Flattée, la mère dit :
— Ça, c’est juste.
— Tu comprends, n’est-ce pas ? supplie Petit Louis.
Hélène fait signe que oui.
— T’es une bonne fille au fond, affirme-t-il.
— Pourquoi au fond ? questionne Hélène.
Petit Louis la regarde, un instant dérouté.
— Après tout, c’est vrai, concède le garçon, pourquoi au fond ?
Il sourit.
Hélène enchaîne, d’une voix prudente comme lorsqu’on n’a pas fini de penser ce que l’on énonce :
— Même ton sourire n’est pas sain.
— Là, tu exagères, intervient le père.
Petit Louis frappe la table violemment.
— Bon Dieu non, elle n’exagère pas ! Laisse-la dire. Elle me récite, la bougresse. Elle me sait comme une fable. Je vois bien que je suis cela (il se tord les mains) ; être cela et se sentir normal, crie-t-il à la face de son père, quelle tristesse, tu ne saisis pas ! Je suis bâti en saloperies. Et je l’admets sans pouvoir le comprendre…
Le père se lève. Comme il est grand !
— Eh bien, dit-il, fais quelque chose !
Petit Louis éclate en sanglots.
— Je peux pas, je peux pas, larmoie-t-il.

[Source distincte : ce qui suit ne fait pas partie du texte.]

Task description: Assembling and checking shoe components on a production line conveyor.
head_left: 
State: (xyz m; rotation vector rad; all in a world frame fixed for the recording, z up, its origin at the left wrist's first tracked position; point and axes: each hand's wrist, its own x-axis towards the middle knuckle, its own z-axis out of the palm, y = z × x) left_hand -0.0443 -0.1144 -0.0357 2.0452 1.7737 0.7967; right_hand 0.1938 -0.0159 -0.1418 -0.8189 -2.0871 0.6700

Et sur un ton étrange, en regardant les siens d’un air défiant :
— J’ai peur.
Hélène pense : « Il a peur. »
Ses yeux verdâtres, pailletés et radieux comme l’étincelle d’un étourdissement, dévorent l’effroi de Petit Louis et s’en délectent.
« Pas de pitié, décide-t-elle, pas de pitié ! Je ne mérite pas d’avoir pitié de mon frère. »
Elle relève le menton de Petit Louis.
— As-tu été amoureux ? demande-t-elle.
— J’aime pas l’amour, décide le garçon.
Il baisse le ton.
— J’ai honte après, confie-t-il à sa sœur.
Elle a un geste vague.
— Pas cela, dit Hélène. L’amour, l’autre… L’amour, quoi…
— Comment ça ? s’étonne Petit Louis.
— Tu n’as jamais regardé une femme en pensant que tu voudrais t’ouvrir le ventre pour lui faire cadeau de tes tripes ?
Le père se dit, désespéré : « Comment aurais-je pu élever correctement des enfants capables de penser ainsi ? »
Petit Louis montre ses dents, sans rire.
« Il est abominable », songe Hélène.
— T’es rien connarde, lâche-t-il au bout d’une hésitation. Là tu dérailles, tu fais dans le littéraire.